Abortion access is quickly becoming a flash point in Colorado’s U.S. Senate race between Democratic incumbent Michael Bennet and his GOP opponent, businessman Joe O’Dea.
Sen. Bennet campaign’s first television attack ad against O’Dea dropped this week and focuses entirely on his opponent’s stance on abortion. It highlights five women from various parts of Colorado lamenting the U.S. Supreme Court’s decision to overturn Roe.
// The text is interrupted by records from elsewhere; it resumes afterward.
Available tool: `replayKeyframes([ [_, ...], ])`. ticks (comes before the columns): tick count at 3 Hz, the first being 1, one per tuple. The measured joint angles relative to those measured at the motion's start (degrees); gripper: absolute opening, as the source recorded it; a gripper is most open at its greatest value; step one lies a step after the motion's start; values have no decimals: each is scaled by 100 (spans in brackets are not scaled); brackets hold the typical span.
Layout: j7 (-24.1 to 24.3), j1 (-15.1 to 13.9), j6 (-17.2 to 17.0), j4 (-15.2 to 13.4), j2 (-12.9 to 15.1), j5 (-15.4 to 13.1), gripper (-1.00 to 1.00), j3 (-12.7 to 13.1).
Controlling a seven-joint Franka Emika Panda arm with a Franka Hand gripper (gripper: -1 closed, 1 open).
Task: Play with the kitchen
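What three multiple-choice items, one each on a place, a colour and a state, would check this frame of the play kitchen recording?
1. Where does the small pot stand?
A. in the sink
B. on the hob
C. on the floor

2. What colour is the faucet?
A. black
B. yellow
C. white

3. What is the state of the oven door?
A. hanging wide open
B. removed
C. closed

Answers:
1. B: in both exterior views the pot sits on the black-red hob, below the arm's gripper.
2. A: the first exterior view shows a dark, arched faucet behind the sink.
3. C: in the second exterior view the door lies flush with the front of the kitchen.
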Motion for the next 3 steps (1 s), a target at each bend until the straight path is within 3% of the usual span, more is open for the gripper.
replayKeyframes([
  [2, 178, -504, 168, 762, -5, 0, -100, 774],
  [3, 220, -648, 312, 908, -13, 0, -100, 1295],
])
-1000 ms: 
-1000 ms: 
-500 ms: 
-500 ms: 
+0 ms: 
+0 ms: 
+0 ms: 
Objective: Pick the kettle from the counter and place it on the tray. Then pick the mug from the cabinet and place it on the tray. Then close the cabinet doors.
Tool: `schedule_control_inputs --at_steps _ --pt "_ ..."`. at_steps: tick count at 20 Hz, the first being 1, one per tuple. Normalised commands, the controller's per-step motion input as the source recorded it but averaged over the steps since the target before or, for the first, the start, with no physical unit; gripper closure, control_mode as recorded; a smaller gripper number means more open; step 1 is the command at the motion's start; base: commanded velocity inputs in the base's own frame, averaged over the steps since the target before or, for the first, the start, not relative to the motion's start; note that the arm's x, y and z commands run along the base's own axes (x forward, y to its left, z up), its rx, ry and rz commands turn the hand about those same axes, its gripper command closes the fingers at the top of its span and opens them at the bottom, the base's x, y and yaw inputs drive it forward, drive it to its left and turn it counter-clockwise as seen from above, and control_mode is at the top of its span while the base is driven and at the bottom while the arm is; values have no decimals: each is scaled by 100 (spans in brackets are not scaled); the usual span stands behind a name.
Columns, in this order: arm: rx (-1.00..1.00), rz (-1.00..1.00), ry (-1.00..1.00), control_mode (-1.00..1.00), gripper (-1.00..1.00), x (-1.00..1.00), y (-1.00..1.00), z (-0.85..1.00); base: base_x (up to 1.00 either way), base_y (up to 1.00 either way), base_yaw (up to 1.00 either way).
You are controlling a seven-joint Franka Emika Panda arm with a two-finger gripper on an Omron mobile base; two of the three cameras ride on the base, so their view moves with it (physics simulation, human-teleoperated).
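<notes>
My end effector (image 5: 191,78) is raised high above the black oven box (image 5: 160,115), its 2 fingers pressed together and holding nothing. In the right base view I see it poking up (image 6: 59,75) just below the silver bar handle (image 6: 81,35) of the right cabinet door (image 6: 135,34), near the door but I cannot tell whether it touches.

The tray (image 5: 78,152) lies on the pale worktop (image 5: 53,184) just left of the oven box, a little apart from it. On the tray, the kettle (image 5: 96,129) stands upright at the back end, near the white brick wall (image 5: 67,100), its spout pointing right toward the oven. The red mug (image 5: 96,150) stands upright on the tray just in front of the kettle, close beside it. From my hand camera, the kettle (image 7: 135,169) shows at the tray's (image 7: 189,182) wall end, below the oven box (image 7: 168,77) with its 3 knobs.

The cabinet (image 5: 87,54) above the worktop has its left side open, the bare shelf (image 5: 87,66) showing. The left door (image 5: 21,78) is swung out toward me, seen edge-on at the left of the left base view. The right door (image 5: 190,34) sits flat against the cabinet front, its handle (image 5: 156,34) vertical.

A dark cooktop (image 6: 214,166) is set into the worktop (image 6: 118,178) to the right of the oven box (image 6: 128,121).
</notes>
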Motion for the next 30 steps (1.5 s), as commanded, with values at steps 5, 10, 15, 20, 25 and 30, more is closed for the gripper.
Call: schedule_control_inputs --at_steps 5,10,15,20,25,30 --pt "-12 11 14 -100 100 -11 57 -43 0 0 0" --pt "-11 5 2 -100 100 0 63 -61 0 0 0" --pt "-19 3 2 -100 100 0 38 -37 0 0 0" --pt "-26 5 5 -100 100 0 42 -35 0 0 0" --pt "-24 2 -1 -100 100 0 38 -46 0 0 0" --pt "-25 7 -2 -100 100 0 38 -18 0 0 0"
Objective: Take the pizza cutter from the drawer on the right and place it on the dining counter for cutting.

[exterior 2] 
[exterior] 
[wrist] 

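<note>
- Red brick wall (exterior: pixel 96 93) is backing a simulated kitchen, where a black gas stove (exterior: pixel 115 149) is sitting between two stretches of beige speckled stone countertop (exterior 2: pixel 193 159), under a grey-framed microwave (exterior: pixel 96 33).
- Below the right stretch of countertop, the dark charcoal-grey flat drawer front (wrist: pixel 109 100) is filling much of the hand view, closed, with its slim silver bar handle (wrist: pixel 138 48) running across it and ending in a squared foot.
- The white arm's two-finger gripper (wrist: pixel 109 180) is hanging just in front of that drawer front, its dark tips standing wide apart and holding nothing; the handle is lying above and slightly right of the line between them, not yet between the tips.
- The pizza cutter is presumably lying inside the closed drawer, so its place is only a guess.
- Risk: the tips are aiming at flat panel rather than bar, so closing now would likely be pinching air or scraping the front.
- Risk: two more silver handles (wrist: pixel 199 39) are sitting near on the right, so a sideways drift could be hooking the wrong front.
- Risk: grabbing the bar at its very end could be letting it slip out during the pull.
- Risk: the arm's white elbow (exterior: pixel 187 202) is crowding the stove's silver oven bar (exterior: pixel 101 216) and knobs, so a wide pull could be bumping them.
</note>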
V. Wade, saying that they never believed such a day would come.
“Joe O’Dea opposes the law protecting abortion access in Colorado,” states one woman in the ad.
“And O’Dea would have voted to confirm Trump’s Supreme Court justices who overturned Roe V. Wade,” says another woman.
O’Dea’s team has pushed back strongly on the ad, arguing it misrepresents his position on the issue.
O’Dea, who won the GOP primary by a wide margin in June, has said the recent Dobbs decision on abortion was wrongly decided and that he would support a Senate bill to allow the procedure “early” in pregnancy, positions that put him at odds with most other Republican candidates and many of the party’s voters.
He has maintained that he opposes abortion later in pregnancy, unless in cases of rape, incest or the health of the mother. In a statement on Friday O’Dea clarified that position.
“Before viability, in that first 20 weeks, there should be a law that protects the right of women to make the decision for herself, and she shouldn’t have to travel across state lines to do it. In months seven, eight, nine and beyond, except for true emergencies, that shouldn’t happen in Colorado or California or anywhere else for that matter,” said O’Dea.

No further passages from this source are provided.